Articles

Experts Emphasize the Importance of Preparedness in Risk Management

  • By AFP Staff
  • Published: 12/4/2023

Risk managementWhen it comes to managing cyber risk and macroeconomic risk, preparedness is everything, according to experts on the AFP webinar “Treasury's Role in Controlling and Mitigating Risk.”

To stay ahead of evolving cyber fraud, treasury professionals need to have strong policies and procedures in place — that are in writing, well documented and tested.

Treasury weighs the benefits and costs of certain types of risk every day, but cyber risk is different. “I’ve never heard of anyone saying, oh yes, let's take more cyber risk, bring it on. It's one of those risks that is always a bad thing. Preparedness is really, really important,” said Johan Nystedt, President and Founder of Nystedt Enterprise Solutions.

As so many move toward greater use of technology, do we become more vulnerable to cyber risk? To answer this question, Ferdinand Jahnel, CTP, Vice President and Treasurer, Marsh McLennan, spoke about their implementation of a new TMS. “Risk exists, and that's why it is very important that we not implement this new system in a vacuum,” he said. “We are working very closely with our internal IT department and controllership. During the implementation phase, you have to make sure that there is good governance and control built into this more streamlined, more integrated solution.”

Macroeconomic risk is even further outside our control and a challenge to manage. Giving an example, Jahnel said, “We are, unfortunately, confronted with multiple military conflicts, which have economic spillover that we have to deal with, especially when we run global organizations that are exposed to those geographies. We have a business in China and in Israel — basically in every continent around the world — and we have to deal with those macroeconomic challenges like many other multinationals.”

Learn about the current perceptions of the risk environment and top risks concerning treasurers in the 2023 AFP Risk Survey, supported by Marsh McLennan.

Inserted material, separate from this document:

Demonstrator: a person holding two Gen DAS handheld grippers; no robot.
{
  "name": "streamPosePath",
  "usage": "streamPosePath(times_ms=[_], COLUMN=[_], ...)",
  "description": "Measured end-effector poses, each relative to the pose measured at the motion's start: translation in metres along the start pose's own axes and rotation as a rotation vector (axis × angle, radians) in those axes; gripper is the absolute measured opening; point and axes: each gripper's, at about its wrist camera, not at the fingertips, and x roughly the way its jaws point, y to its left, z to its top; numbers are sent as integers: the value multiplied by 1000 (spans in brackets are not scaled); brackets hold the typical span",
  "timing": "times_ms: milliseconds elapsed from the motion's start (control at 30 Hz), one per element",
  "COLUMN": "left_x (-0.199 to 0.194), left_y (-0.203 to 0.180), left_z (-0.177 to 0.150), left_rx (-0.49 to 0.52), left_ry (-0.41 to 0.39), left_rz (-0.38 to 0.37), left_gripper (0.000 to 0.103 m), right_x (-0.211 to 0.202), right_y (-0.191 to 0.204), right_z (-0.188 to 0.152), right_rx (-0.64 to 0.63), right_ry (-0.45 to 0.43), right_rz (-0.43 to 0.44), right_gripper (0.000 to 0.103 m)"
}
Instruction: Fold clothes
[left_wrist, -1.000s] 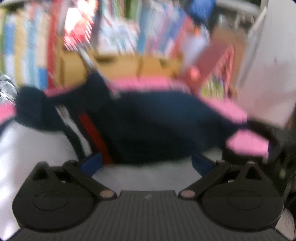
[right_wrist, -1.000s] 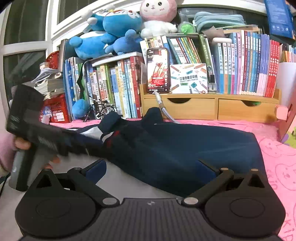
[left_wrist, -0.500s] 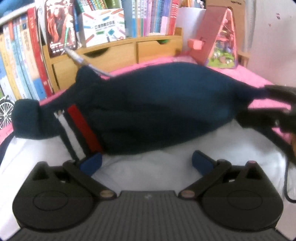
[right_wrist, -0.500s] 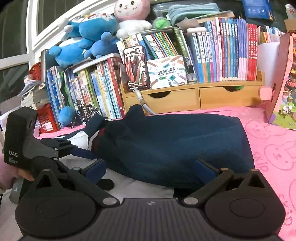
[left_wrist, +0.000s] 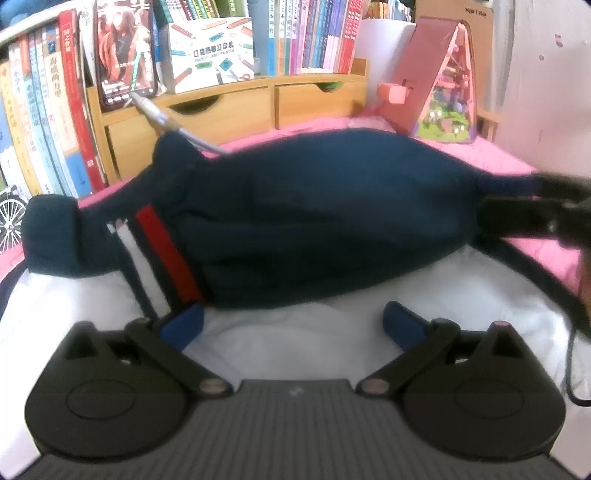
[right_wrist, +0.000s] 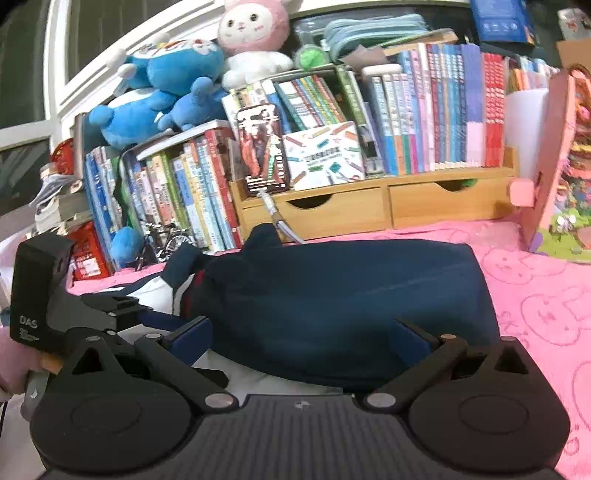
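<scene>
Navy garment (left_wrist: 314, 218) lies bunched on a pink towel (right_wrist: 535, 295), in front of the wooden drawer unit (right_wrist: 369, 210) that serves as landmark here. Its navy top layer is folded over a white part (left_wrist: 295, 332); a red stripe (left_wrist: 162, 251) and a white stripe sit at the garment end left of the drawers, beside a rolled navy cuff (left_wrist: 51, 236). Left gripper (left_wrist: 291, 325): jaws spread wide, blue pads either side of the white fabric, low over it at the near edge of the navy fold; nothing between the pads. Whether the pads touch the cloth cannot be told. Right gripper (right_wrist: 303, 339): jaws likewise spread wide, blue pads over the near edge of the navy layer, the fabric lying between and under them but not pinched. In the left view the right gripper (left_wrist: 535, 218) shows blurred at the garment's right end, its tips at the navy edge; contact cannot be told. In the right view the left gripper (right_wrist: 110, 314) shows at the garment's left end, black body marked DAS, held by a hand (right_wrist: 14, 354) at the frame edge. A phone (right_wrist: 264, 147) leans upright on top of the drawer unit, its cable (right_wrist: 284, 225) running down to the garment's far edge. Books (right_wrist: 443, 110) stand on and left of the drawers; plush toys (right_wrist: 166, 85) sit on the books. A pink house-shaped toy (left_wrist: 439, 85) stands right of the drawers.
</scene>
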Motion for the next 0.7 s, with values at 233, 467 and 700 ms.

Preparedness is critical to managing macroeconomic risk as well. Two tips the experts offered in helping you prepare include having access to experts in local markets who can tell you what is happening there and finding a way to effectively communicate with external stakeholders regarding risks — particularly those we have not yet faced.

On the topic of bank runs, Jahnel predicted that we are not out of the woods yet, as one negative headline could set another run in motion. “A banking crisis is a lack of trust in the system or a lack of trust in an institution, and it can result in a run on a bank that can ultimately hit any bank around the world, big or small,” he said.

The speed at which a bank run can happen today is not the same as it was during the Great Depression. Then, people had to stand in line; they had to be physically present to withdraw funds. Compare that to today: “Even as a corporate treasurer, you can go to the app on your phone and withdraw your funds within minutes,” said Jahnel.

It was suggested that the U.S. is looking at regulations — the processes, safeguards and guardrails — the European Union (EU) has in place. Instituting such regulations would not be easy or cheap. Which banks would be impacted by these new regulations? Will they be able to deal with it? Which ones would face significant trouble?

“One thing to look out for is the predictable surprise,” said Nystedt. “The predictable surprise is that we're going to end up having more regulations. Which of our banks is going to be able to implement that in a way that doesn't hurt the bank, the shareholders or the clients?”

Bank regulations imposed after the 2008-2009 global financial crisis have done a lot of good around the world. Imagine if these had not been in place in 2020. It is because of current regulations that the world did not experience a banking crisis during the pandemic. We were (and are) better prepared and capitalized to face a crisis.

Finally, Nystedt touched on enterprise risk management (ERM) and its relationship to treasury. ERM is about freeing up risk capacity for the profitable risk and getting rid of the under-compensated or uncompensated non-core risk.

“It’s liberating and fun for treasurers because enterprise risk management allows the treasurer to fully get into the room where it happens to utilize risk management for decision-making purposes,” he said.